## [Work task]
Which lines of the entries below run from the one holding "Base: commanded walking" to the one holding "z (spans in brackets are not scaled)", inclusive? Set down exactly those lines and no others.

## [Data to process]
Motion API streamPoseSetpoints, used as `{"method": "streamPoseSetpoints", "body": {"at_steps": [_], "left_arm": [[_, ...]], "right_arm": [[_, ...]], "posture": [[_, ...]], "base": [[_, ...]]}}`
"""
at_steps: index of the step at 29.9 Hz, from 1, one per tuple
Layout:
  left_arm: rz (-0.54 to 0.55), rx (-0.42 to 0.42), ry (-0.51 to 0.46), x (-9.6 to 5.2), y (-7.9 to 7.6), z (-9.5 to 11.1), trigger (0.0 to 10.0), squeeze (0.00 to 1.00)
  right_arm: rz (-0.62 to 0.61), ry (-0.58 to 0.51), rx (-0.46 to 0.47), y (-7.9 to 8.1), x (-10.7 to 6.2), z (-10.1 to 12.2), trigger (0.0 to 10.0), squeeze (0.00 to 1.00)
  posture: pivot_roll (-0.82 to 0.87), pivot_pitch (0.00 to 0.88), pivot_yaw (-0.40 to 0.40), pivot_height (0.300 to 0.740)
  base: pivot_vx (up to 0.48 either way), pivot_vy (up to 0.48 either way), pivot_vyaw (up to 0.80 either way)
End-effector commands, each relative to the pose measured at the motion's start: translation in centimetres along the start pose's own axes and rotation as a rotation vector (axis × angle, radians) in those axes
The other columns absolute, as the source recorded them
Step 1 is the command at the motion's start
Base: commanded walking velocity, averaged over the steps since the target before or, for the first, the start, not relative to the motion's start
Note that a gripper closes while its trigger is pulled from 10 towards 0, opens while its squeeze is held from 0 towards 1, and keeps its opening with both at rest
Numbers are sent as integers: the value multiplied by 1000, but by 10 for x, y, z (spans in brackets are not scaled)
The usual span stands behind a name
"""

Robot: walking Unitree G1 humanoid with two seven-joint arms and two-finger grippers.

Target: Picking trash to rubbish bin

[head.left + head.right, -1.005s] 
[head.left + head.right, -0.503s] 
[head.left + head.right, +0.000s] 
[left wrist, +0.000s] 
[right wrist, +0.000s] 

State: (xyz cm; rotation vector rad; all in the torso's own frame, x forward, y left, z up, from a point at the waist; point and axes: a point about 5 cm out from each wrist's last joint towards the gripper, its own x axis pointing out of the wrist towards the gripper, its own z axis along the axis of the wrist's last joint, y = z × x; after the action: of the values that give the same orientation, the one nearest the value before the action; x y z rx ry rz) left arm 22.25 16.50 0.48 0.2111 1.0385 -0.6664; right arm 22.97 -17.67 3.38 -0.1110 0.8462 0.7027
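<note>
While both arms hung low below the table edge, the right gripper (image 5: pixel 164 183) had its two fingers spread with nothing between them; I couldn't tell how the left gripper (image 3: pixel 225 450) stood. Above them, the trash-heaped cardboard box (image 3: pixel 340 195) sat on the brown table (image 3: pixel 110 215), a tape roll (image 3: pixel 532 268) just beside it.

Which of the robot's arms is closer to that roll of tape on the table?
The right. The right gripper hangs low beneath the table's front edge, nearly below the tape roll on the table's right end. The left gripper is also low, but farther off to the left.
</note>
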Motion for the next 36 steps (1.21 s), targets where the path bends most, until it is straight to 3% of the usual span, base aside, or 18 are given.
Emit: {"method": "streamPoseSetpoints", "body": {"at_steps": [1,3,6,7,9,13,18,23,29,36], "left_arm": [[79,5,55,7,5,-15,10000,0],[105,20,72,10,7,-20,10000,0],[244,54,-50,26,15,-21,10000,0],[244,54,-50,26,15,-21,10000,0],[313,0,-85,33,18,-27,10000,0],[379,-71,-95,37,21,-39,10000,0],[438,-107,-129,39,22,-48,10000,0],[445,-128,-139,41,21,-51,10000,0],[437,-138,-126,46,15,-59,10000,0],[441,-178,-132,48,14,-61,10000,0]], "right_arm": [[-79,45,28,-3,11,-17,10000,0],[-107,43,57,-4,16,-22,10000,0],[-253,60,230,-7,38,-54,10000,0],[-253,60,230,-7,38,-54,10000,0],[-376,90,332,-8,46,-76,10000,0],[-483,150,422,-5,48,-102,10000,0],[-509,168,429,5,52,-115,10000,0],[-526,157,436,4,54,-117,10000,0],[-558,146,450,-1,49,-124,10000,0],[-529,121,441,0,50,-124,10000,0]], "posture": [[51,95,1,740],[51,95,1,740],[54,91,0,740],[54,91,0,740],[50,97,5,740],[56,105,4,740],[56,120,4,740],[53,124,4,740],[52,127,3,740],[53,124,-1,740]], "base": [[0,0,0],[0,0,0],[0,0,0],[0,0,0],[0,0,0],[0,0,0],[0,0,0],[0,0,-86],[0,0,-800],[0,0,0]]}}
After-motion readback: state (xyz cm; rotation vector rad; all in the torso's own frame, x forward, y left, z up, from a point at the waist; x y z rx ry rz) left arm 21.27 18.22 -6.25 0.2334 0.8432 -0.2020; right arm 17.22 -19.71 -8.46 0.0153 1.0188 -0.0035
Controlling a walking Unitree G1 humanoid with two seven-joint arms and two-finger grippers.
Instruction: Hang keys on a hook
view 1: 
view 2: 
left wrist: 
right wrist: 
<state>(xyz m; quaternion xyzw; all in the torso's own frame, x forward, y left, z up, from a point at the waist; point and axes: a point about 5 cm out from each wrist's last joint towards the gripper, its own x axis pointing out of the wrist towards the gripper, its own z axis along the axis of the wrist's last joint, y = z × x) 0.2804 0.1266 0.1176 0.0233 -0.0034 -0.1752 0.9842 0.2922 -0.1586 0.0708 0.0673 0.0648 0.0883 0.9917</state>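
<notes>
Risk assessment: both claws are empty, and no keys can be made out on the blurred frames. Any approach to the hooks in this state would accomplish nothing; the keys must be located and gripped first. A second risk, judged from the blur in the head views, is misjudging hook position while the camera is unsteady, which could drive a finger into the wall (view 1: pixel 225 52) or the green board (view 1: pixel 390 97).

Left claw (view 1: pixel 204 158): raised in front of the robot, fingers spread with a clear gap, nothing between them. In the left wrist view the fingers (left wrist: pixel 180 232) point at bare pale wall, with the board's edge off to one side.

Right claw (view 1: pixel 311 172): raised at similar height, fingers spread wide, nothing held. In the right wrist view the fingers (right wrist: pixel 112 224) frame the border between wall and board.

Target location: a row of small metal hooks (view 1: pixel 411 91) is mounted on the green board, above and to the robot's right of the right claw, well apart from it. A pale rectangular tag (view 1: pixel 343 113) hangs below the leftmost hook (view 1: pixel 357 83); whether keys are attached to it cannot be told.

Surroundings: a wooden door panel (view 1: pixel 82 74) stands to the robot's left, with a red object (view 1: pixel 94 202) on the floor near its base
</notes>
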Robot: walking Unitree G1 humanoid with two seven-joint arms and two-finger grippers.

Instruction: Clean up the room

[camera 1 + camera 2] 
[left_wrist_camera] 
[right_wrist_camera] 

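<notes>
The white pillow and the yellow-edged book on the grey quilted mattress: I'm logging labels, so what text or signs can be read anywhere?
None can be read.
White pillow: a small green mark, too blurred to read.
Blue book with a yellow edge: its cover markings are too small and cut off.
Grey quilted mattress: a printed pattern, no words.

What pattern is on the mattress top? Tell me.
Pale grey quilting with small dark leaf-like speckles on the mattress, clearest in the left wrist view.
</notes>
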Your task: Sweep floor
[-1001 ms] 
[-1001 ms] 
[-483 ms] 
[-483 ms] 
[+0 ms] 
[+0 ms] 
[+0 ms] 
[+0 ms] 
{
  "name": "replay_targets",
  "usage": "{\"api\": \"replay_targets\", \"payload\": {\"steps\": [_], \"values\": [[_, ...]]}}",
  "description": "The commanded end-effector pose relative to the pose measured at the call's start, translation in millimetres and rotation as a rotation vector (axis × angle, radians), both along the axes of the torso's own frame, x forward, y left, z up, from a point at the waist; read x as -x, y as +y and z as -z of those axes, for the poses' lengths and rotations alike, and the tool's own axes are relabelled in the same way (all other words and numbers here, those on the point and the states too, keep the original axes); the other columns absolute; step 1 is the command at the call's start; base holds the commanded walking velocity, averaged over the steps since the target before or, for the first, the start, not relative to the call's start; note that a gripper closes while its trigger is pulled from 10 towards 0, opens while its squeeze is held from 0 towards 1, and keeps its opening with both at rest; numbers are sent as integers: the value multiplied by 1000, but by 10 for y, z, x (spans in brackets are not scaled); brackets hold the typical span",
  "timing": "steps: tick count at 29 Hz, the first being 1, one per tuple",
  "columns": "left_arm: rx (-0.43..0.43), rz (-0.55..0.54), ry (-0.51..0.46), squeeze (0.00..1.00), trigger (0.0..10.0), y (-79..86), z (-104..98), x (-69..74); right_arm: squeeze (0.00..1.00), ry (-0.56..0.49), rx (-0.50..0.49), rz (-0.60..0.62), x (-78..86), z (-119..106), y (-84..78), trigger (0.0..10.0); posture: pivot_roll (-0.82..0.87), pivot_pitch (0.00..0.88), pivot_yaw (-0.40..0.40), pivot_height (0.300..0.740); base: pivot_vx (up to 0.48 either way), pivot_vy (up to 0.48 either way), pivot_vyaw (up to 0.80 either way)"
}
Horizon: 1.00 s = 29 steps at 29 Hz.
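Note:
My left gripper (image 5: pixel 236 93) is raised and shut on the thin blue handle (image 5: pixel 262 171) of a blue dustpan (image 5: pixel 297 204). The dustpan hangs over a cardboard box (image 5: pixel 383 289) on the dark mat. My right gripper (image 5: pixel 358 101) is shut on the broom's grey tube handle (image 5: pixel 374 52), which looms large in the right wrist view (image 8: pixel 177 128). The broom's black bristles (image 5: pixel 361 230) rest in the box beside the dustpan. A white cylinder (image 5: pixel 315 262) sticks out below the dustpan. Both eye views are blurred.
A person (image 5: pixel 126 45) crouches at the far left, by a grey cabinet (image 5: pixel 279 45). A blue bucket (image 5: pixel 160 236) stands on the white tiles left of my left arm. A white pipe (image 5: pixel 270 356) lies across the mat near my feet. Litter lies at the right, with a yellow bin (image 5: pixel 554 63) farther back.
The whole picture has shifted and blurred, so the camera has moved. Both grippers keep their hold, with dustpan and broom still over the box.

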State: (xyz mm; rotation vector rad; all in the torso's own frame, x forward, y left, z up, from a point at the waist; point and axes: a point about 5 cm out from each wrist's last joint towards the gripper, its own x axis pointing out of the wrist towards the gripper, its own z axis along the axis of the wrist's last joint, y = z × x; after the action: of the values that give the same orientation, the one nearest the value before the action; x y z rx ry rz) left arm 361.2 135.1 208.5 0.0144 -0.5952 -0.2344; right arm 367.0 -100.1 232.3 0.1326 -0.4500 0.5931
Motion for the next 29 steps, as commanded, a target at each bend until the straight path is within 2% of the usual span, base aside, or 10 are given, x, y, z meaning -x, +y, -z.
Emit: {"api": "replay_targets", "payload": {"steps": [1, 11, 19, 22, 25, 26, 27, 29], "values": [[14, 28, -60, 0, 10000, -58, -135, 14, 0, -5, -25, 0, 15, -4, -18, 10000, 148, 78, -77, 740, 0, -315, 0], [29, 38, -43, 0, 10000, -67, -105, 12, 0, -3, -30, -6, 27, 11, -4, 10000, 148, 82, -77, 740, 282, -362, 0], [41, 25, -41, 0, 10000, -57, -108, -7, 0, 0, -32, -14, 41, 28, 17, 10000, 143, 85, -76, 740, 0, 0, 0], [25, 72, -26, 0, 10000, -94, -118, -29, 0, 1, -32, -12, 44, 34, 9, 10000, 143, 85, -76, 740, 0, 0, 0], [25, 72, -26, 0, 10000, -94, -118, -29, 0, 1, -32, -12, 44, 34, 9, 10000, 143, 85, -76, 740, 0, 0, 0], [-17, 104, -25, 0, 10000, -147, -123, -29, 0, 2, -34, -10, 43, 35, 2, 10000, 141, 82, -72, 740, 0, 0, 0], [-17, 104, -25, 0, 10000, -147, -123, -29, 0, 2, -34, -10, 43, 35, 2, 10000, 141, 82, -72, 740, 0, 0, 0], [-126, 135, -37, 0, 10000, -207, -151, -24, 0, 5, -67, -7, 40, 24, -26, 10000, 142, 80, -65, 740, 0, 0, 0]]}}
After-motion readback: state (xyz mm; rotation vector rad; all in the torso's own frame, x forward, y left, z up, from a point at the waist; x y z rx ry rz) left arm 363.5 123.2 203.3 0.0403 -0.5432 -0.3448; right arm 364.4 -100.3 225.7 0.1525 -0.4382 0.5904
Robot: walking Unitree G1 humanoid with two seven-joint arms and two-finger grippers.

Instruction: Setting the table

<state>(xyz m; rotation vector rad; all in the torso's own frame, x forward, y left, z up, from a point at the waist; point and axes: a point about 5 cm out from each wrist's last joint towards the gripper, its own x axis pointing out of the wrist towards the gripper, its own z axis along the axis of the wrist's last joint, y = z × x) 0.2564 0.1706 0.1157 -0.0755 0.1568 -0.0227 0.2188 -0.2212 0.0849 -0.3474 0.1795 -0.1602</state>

## [Solution below]
Base: commanded walking velocity, averaged over the steps since the target before or, for the first, the start, not relative to the motion's start
Note that a gripper closes while its trigger is pulled from 10 towards 0, opens while its squeeze is held from 0 towards 1, and keeps its opening with both at rest
Numbers are sent as integers: the value multiplied by 1000, but by 10 for x, y, z (spans in brackets are not scaled)

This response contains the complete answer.